▶ **What you will do**:
Print the lines in the listing below that fall between the line with "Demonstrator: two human" and the line with "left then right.", those two lines included, exactly as they stand and with nothing else.
Segment Open
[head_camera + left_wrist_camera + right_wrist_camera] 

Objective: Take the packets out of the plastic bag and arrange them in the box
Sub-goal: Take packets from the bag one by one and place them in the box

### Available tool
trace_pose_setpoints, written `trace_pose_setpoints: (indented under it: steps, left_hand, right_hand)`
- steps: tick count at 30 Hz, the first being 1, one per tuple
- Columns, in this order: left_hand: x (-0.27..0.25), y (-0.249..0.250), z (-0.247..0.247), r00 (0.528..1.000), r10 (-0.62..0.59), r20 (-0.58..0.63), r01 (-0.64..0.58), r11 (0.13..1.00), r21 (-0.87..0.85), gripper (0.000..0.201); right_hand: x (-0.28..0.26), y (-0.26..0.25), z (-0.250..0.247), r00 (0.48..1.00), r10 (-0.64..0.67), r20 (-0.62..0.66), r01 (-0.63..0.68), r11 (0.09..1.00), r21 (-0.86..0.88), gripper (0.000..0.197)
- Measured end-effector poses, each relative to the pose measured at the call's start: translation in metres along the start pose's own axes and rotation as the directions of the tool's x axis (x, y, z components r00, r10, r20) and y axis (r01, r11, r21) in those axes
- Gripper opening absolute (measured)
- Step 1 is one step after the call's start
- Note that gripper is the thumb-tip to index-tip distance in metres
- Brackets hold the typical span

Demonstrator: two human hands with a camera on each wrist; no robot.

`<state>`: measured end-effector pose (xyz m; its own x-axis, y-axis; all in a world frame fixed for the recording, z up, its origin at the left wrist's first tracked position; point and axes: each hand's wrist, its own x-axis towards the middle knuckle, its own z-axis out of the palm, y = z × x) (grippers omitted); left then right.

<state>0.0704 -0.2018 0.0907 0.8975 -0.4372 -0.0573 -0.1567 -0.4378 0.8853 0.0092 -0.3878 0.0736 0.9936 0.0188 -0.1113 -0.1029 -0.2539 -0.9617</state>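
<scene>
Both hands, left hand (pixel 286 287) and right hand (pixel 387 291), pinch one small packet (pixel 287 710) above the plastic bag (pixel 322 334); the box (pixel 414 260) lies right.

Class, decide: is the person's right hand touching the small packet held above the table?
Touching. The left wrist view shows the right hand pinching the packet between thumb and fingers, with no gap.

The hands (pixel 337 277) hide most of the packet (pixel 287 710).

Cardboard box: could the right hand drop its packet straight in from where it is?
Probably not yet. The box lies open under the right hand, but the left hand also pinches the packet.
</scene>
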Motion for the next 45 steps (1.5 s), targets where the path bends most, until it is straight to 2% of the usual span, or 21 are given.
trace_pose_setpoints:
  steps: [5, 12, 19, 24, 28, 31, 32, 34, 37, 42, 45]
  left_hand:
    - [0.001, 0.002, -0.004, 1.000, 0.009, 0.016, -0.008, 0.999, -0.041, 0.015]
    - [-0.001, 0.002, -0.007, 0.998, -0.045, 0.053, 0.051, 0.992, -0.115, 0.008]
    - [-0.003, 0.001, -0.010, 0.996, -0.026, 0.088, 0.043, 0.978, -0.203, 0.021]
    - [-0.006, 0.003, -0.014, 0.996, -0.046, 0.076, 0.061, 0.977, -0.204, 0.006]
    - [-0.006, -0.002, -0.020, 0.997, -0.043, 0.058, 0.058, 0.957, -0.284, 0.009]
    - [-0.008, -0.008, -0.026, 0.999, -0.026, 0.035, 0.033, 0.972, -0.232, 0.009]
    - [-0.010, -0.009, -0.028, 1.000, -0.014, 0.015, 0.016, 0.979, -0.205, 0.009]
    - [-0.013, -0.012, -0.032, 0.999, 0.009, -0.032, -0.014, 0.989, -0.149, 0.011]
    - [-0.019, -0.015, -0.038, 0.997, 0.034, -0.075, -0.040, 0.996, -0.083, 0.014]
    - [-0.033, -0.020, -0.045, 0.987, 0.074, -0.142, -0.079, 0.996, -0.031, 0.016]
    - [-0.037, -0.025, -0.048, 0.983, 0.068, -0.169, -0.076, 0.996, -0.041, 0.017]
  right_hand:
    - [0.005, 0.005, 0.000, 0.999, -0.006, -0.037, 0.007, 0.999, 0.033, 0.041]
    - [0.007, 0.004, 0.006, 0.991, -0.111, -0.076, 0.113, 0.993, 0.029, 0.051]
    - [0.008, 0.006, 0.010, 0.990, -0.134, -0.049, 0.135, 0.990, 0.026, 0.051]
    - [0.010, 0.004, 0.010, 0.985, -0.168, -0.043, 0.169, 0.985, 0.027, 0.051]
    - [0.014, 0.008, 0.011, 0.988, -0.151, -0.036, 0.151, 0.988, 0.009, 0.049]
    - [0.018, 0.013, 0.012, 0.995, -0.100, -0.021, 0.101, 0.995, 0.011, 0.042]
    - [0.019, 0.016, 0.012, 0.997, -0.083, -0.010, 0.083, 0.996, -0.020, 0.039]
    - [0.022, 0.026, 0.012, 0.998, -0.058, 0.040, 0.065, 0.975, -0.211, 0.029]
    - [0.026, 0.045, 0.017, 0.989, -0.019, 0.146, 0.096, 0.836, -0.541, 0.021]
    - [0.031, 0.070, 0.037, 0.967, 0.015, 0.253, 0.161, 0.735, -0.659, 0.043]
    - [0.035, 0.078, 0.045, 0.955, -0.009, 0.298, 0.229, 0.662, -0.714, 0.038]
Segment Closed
▶ **Solved problem**:
Demonstrator: two human hands with a camera on each wrist; no robot.

`<state>`: measured end-effector pose (xyz m; its own x-axis, y-axis; all in a world frame fixed for the recording, z up, its origin at the left wrist's first tracked position; point and axes: each hand's wrist, its own x-axis towards the middle knuckle, its own z-axis out of the palm, y = z × x) (grippers omitted); left then right.

The output above is complete as it stands.